Brainstem encephalitis can be observed as part of a generalised paraneoplastic encephalomyelitis but isolated paraneoplastic brainstem encephalitis can also occur in rare cases. Anti-Hu antibodies are associated with a predominantly medullary brainstem dysfunction (Saiz et al. 2009). These patients present with dysarthria, dysphagia and central hypoventilation. Facial, abducens and oculomotor nerve palsies and nystagmus occur frequently, sometimes progressing to complete gaze palsy. In 50 % of the patients, the disease starts with pontine or mesencephalic dysfunction but rapidly descends to the medulla. In contrast, brainstem encephalitis associated with anti-Ma2 antibodies predominantly affects upper brainstem functions.
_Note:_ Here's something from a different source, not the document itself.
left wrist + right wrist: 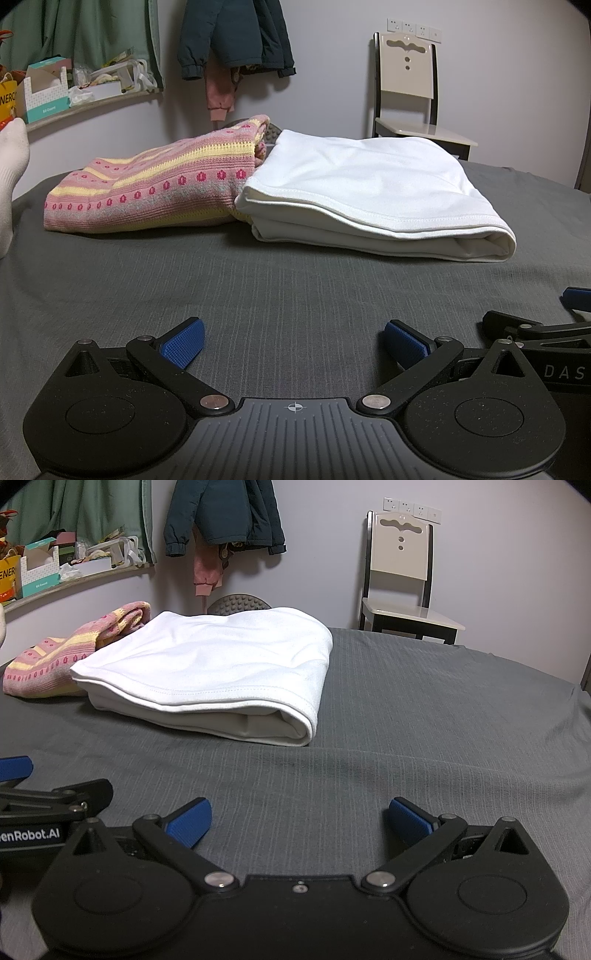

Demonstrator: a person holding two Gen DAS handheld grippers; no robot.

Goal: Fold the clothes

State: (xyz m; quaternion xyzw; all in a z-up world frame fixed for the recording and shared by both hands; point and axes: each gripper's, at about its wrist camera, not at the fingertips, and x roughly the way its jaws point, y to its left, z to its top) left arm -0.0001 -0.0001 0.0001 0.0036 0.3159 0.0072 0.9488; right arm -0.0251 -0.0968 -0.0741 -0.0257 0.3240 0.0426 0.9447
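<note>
Both tongs, left (293, 345) and right (300, 821), rest spread and empty on the grey bed (424, 709). A folded white garment (369, 192) lies beside a folded striped knit (159, 184); folding looks complete, pending another piece.

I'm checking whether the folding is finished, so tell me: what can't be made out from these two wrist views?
- Pink striped knit: right wrist view, its near side sits behind the white folded garment; whether it is neatly folded is unclear.
- White garment's far edge: both views, hidden by its own top layer.
- Right claw: in the left wrist view only a part shows at the frame edge.
- Shelf boxes: print too small to read.
</note>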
Patients suffer from vertical gaze palsy, and most of these patients have a combination of brainstem, diencephalic and limbic symptoms, sometimes leading to Parkinsonism, excessive daytime sleepiness and chorea (Dalmau et al. 2004). In cases with anti-Ri antibodies and brainstem dysfunction, eye movement disorders, dysphagia and ptosis have been described. Most patients also show postural instability (Sutton et al. 2002). Laryngospasm and/or jaw dystonia has been reported (Pittock et al. 2010). Interestingly, whereas cranial MRI in anti-Hu-associated brainstem encephalitis invariably shows no abnormalities (Saiz et al. 2009), the localisation of clinical brainstem involvement corresponds to T2 or FLAIR hyperintensities in patients with anti-Ma2 antibodies (Dalmau et al. 2004).

Paraneoplastic optic neuritis occurs most frequently in association with anti-CRMP5 antibodies (Cross et al. 2003). These patients also frequently show basal ganglia involvement upon imaging studies and autopsy, which is clinically evident as chorea (Vernino et al. 2002).

Paraneoplastic stiff-person syndrome (SPS) was first described by Moersch and Woltman in 1956. Patients present with chronic fluctuating truncal and proximal muscle rigidity and spasms (Moersch and Woltman 1956). The syndrome is caused by hyperexcitability of spinal motor neurons due to dysregulation of inhibitory GABAergic and glycinergic neurotransmission (Levy et al. 1999; Khasani et al. 2004). The combination of SPS and limbic encephalitis together with prominent myoclonus, hyperekplexia and oculomotor involvement has been referred to as progressive encephalomyelitis with rigidity and myoclonus (PERM) (Meinck et al. 1994). About 80 % of patients with SPS have high titres of anti-GAD antibodies (McKeon et al. 2012). There is an overlap of patients with anti-GAD antibodies and antibodies against the glycine-receptor α1 subunit (McKeon et al. 2013). Only in about 5 % of patients with SPS, a paraneoplastic origin can be assumed due to the coexistence of cancer. SPS is definitely paraneoplastic when anti-amphiphysin antibodies are detected, a finding that is usually associated with breast cancer (McKeon et al. 2012; Murinson and Guarnaccia 2008). Seronegative paraneoplastic SPS have been reported in patients with Hodgkin lymphoma (McKeon et al. 2012). Less well-characterised antibodies associated with SPS include those against gephyrin (Butler et al. 2000) and antibodies against the potassium channel-associated protein DPPX, the latter in patients with a PERM-spectrum syndrome characterised by hyperekplexia and severe diarrhoea (Boronat et al. 2013).